Após 26 horas de julgamento, o Tribunal do Júri de Aquiraz, na Região Metropolitana de Fortaleza, condenou nesta quarta-feira (3) o professor de inglês Leonardo Nascimento Chaves a 41 anos de reclusão pelos crimes de homicídio qualificado (feminicídio), furto qualificado, fraude processual e corrupção de menores. Adriano Andrade Ribeiro, apontado como executor do crime, recebeu pena de 37 anos de reclusão pelos mesmos delitos. O juízo determinou o cumprimento imediato das penas, e ambos permanecem presos. Cada um deverá pagar R$ 50 mil em indenização. Leonardo também foi condenado à perda do cargo público; ele atuava na Secretaria Estadual de Educação e já havia sido demitido pela pasta em março deste ano.
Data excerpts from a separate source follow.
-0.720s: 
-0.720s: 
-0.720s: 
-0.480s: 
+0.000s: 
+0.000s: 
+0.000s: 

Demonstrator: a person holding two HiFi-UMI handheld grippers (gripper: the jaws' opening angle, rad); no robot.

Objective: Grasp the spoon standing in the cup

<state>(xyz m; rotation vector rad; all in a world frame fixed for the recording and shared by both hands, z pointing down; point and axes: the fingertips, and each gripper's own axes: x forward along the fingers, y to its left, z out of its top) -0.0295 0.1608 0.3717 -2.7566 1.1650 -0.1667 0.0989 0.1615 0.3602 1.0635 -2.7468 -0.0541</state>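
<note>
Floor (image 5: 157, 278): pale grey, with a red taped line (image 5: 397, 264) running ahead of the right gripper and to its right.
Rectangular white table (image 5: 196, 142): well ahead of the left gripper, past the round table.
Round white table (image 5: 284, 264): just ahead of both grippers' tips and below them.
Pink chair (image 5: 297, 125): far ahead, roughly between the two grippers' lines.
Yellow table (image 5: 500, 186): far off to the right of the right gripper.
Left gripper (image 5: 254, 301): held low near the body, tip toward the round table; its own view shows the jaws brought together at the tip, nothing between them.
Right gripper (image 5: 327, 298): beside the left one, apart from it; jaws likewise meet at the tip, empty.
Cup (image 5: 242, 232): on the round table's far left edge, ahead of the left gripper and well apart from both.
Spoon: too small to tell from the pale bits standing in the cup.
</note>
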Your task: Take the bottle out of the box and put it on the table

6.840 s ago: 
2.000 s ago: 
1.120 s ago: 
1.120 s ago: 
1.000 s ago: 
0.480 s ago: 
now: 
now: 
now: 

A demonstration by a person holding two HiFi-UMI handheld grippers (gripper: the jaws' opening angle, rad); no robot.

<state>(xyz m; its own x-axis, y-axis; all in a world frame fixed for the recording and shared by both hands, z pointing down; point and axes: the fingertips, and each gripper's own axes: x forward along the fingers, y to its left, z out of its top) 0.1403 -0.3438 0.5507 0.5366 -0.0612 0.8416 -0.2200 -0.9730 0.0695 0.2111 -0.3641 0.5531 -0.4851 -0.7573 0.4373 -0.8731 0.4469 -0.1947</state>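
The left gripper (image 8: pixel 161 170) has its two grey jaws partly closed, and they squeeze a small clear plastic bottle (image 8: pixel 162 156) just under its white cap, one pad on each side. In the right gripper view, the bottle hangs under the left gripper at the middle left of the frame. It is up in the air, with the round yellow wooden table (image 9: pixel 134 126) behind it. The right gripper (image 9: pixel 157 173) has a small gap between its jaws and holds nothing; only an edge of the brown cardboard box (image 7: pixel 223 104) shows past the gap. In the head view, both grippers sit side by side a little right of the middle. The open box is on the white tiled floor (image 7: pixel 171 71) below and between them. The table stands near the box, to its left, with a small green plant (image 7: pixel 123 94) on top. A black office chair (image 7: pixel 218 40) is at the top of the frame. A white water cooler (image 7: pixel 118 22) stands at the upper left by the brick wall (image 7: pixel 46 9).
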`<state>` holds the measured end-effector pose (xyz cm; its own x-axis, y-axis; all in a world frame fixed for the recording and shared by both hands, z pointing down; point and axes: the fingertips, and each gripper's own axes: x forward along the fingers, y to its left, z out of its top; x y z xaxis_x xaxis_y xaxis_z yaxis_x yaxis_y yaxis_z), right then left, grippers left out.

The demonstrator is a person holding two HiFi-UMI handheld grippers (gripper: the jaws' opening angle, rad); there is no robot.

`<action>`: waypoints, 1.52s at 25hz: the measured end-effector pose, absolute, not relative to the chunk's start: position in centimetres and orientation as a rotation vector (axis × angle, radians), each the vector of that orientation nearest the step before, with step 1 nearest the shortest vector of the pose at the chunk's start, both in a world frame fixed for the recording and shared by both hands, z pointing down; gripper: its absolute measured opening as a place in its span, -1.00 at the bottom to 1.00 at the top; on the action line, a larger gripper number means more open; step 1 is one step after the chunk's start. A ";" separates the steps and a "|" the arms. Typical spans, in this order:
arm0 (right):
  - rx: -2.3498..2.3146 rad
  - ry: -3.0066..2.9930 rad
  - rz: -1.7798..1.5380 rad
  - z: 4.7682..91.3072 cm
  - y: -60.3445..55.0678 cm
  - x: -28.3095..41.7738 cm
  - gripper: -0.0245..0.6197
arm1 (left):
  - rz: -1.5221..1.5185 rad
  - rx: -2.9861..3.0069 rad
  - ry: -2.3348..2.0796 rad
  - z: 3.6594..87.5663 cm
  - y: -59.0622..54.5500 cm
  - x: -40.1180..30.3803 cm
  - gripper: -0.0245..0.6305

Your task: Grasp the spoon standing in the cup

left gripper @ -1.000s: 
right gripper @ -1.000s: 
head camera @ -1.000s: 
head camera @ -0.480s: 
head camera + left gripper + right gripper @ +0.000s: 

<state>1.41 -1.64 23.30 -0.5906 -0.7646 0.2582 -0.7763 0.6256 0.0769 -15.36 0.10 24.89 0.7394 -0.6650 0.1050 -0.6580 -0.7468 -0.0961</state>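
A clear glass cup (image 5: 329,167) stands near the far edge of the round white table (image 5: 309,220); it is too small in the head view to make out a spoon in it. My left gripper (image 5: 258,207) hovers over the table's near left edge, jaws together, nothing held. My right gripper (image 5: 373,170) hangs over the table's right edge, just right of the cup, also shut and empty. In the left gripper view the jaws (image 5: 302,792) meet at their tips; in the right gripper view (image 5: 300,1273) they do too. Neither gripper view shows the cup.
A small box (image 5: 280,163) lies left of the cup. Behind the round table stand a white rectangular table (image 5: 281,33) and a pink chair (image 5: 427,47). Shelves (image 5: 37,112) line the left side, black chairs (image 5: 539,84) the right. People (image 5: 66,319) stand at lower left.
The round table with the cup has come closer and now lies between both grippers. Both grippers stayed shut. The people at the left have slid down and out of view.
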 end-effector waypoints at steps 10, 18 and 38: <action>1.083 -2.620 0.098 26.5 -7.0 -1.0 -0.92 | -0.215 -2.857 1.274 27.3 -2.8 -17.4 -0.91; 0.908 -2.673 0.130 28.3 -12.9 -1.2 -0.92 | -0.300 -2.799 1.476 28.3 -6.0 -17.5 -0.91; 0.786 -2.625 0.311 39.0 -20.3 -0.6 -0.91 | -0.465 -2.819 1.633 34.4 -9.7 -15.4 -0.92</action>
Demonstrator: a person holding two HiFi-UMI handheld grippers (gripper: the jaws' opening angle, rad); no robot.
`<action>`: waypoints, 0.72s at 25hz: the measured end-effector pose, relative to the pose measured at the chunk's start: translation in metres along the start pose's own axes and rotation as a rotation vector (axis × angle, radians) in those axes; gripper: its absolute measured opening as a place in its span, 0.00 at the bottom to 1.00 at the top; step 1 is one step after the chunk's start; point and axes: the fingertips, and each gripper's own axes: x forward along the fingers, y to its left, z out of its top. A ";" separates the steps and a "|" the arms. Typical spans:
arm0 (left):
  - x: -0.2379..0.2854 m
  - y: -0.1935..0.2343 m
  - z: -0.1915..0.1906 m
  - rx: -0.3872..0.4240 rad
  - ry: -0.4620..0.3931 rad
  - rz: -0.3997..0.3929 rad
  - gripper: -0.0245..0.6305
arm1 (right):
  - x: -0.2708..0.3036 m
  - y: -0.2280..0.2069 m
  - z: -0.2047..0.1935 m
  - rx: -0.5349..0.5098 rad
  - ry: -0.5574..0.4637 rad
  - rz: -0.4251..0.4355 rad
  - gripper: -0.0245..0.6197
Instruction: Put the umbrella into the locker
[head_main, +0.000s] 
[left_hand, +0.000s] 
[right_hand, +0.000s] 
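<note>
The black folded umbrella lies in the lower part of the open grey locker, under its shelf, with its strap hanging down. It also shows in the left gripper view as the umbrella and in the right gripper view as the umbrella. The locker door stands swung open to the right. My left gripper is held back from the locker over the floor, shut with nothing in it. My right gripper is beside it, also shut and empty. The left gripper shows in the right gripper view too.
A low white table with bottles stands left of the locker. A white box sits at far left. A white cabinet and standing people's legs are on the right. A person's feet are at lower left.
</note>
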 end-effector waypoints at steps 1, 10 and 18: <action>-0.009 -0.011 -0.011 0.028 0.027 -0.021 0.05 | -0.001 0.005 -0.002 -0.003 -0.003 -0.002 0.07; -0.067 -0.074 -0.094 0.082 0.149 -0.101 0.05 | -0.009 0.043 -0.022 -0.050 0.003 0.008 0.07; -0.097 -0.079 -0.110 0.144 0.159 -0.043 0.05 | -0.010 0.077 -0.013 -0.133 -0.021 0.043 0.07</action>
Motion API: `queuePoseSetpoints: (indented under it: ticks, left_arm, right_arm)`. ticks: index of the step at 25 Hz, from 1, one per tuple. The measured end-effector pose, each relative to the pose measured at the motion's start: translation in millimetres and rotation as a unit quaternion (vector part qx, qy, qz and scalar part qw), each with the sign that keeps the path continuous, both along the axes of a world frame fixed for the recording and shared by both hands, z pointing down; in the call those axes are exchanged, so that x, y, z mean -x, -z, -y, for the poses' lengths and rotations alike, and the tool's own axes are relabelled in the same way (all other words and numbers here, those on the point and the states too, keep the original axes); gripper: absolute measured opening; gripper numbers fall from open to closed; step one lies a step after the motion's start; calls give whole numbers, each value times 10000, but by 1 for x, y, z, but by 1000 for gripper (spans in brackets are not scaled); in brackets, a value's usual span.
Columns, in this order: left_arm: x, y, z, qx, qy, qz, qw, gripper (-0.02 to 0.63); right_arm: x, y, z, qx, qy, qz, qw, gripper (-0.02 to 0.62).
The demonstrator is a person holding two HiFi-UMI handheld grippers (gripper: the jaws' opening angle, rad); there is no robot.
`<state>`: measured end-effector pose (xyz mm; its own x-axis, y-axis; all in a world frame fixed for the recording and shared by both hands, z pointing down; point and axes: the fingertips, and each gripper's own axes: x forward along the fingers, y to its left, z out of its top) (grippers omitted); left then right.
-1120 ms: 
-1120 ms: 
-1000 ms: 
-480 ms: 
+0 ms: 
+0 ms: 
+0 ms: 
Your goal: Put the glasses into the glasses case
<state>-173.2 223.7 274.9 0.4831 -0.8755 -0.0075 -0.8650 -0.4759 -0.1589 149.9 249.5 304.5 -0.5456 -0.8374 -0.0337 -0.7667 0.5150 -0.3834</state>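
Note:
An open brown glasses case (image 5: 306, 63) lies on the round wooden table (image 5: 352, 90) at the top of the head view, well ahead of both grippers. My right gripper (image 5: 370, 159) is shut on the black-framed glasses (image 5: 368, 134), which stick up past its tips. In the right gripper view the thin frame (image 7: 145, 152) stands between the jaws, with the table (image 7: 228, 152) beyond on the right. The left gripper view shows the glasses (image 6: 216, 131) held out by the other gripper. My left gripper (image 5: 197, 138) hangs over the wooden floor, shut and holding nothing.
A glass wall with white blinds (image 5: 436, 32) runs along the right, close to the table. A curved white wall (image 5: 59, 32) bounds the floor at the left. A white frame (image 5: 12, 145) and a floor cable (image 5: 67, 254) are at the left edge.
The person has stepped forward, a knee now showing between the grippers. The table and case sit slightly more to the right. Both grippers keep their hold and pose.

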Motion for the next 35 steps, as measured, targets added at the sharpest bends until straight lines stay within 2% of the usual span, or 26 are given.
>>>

“É um sentimento de alívio”, disse Brenda Bezerra, irmã da contadora Kaianne Bezerra Lima Chaves, morta aos 35 anos em agosto de 2023, durante um assalto forjado na casa onde morava com o marido, em Aquiraz.
O julgamento começou na segunda-feira (1º), no Fórum Manoel Florêncio Filho, e se encerrou na quarta (3). Segundo a investigação da Polícia Civil, Leonardo encomendou o assassinato da esposa para receber cerca de R$ 60 mil de um seguro de vida. Para sustentar a versão de latrocínio (roubo seguido de morte), ele teria pedido aos executores que o agredissem. Imagens de câmeras de segurança registraram Leonardo se encontrando com os envolvidos em um shopping pouco antes do crime. De acordo com o Ministério Público, filmagens, extração de dados de celulares, depoimentos testemunhais e laudos periciais embasaram a responsabilização dos réus.
Após a leitura da sentença, o promotor de Justiça Luís Bezerra afirmou, em entrevista à TV Verdes Mares, que “em favor dos acusados só tinha a própria versão deles” e que as provas apresentadas convenceram o Conselho de Sentença. A defesa de Leonardo, representada por Pedro Brasil, informou que recorrerá da decisão: “A defesa lutou com todas as provas que tinha no processo. Mas, diante do reconhecimento do Conselho de Sentença pela condenação, a defesa da mesma forma recorre”.
A perícia apontou que Kaianne foi morta por asfixia. A investigação indica que, na noite do crime, Leonardo encontrou Adriano e um adolescente de 15 anos no estacionamento de um shopping próximo e orientou que roubassem as alianças do casal. Ele também teria indicado onde estava um pedaço de madeira que seria usado no homicídio e, posteriormente, ajudado a retirar televisores dos suportes e a colocar outros itens, como cafeteiras, bebidas alcoólicas e perfumes, no carro da vítima, para simular o roubo. Os dois envolvidos admitiram a participação de Leonardo após o surgimento das imagens de vídeo.
Além dos condenados, Philipe Azevedo de Araújo foi denunciado como corréu, mas acabou impronunciado por falta de indícios suficientes para levá-lo a júri popular. O adolescente de 15 anos que participou da ação respondeu no sistema socioeducativo e recebeu a medida máxima de internação de 3 anos.
Familiares relataram que Kaianne havia tentado se separar de Leonardo devido a conflitos relacionados aos gastos do marido, embora o casal aparentasse viver em harmonia publicamente.
As penas impostas são de reclusão, aplicáveis a crimes mais graves e, em regra, iniciadas em regime fechado. Diferentemente, a detenção é prevista para crimes menos graves e costuma começar em regime semiaberto ou aberto.